Just looking at Figure 3 one gets the impression that there is a relationship between the x and y values. The larger the x value, the larger, in general, is the y value.

Clearly we cannot draw a single straight line that hits all of the plotted points. However, we could draw one that approximates the trend suggested by those points. Consider the line shown in Figure 4.

Figure 4

That line represents the relation y=1.8x+10.6 and it was generated by the code abline(a=10.6,b=1.8, col="darkorange", lwd=3). Before we discuss the origin of that line, notice how nicely the line "characterizes", gives us a "feel" for, the relationship between x value and y values. In this way, generating the line is almost a new descriptive statistic.

The line used in Figure 4 came from finding the equation of a line through the two points (23,52) and (33,70). The choice of points was mine. There was no particular logic to it.

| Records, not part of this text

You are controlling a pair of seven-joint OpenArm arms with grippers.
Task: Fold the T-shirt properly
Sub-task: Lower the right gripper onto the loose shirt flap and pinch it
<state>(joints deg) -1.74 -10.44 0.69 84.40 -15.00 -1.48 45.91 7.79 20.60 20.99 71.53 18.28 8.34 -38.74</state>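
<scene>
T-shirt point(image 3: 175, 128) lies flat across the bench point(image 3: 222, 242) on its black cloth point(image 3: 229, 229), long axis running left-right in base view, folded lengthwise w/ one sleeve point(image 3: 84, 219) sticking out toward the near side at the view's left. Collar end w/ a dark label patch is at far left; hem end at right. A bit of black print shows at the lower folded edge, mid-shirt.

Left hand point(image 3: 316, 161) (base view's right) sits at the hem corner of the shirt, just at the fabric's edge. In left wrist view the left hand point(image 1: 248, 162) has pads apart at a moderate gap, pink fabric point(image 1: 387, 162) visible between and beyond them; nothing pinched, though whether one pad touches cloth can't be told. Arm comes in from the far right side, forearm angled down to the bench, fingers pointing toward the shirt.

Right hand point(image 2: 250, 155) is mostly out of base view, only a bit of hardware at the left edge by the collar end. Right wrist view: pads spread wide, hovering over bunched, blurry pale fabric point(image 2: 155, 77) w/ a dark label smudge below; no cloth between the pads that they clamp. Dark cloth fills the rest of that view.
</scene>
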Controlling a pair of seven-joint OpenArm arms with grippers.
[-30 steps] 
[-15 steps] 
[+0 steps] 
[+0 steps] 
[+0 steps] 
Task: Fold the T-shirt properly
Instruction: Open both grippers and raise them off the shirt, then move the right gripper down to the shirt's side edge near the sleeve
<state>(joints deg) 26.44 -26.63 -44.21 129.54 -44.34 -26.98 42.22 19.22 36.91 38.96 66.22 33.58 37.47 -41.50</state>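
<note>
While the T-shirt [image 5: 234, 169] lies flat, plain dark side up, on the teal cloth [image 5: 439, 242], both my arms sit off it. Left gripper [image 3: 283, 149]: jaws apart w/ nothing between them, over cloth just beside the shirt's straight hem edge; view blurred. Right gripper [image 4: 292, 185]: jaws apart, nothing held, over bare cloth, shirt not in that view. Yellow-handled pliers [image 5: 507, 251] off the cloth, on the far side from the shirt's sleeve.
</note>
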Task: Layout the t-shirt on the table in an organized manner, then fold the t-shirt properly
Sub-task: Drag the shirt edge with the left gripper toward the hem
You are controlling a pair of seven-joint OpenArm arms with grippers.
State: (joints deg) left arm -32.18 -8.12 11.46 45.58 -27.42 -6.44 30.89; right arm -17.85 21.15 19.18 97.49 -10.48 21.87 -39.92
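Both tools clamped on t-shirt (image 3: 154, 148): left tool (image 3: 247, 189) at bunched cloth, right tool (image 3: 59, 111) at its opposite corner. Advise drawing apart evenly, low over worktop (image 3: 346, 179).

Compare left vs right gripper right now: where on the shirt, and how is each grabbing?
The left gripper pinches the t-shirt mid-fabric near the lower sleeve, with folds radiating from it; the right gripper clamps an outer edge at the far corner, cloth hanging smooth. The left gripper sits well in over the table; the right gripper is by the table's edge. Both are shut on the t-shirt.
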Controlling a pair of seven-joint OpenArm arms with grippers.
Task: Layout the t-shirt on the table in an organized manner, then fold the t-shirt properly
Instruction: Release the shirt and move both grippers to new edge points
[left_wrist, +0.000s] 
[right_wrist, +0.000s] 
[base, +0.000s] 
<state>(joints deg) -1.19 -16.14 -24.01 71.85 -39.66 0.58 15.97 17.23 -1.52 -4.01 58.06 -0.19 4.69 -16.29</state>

Figure 5 shows a different line, given in "green", that someone else might have suggested for characterizing the relationship between L1 and L2 values. But is that orange line a better "characterization" than is the green line shown in Figure 5?

Figure 5

The green line, generated by the code abline(a=19.0,b=1.5, col="green", lwd=3), was defined by finding the equation of the line through the points (22,52) and (34,70), namely, y=1.5x+19.0.

We need some way to evaluate which of the two equations is a better "characterization" of the original data points. To make that comparison we will find, for each of the two lines, the sum of the squared differences between the observed values and the expected values. Whichever line has a smaller sum of the squared differences will be the better fitting line.

The observed values are the y values in the original table. The expected values are the y values predicted by our model, which, in our case, is the equation for the line we are evaluuating.

First, we will evaluate the orange line, that is, find the sum of the squared differences between the observed values and the expected values for the orange line in Figure 5. The equation for that line was y=1.8x+10.6. Figure 6 redisplays the original points (the observed values), the orange line, and it adds the points on that line associated with the x values from the original (x,y) pairs.

Figure 6

Table 2 shows all of the calculations to find the sum of the squared differences between the observed values and the expected values for the orange line in Figure 6.

We can do the same computations for our other line, y=1.5x+19.0. First, we look at the original points, the line we are considering, and the points on that line associated with the x values of the original points.

Figure 7

Then we construct Table 3 holding those computations.

In Table 2 the sum of the squared differences was 35.4. In Table 3 the sum of the squared differences was 33.0. Table 3 has the lower sum of the squared differences and therefore, we say that y=1.5x+19.0 is the better "characterization" of, is a better "fit" for, the relation between the x values and the y values back in Table 1.

Although it is nice to know that y=1.5x+19.0 is a better fit, that leaves us with the question of "Is there another equation that is an even better fit?" Or rather, is there a way to find the equation with the best fit to the original data points? That answer is yes, but the computation of the coefficient of x and the intercept is a bit tedious. Rather than present that computation here we have a different web page, Computing the Linear Regression, that walks through the computation. For us, at this point, we just want to see how to find those values using R.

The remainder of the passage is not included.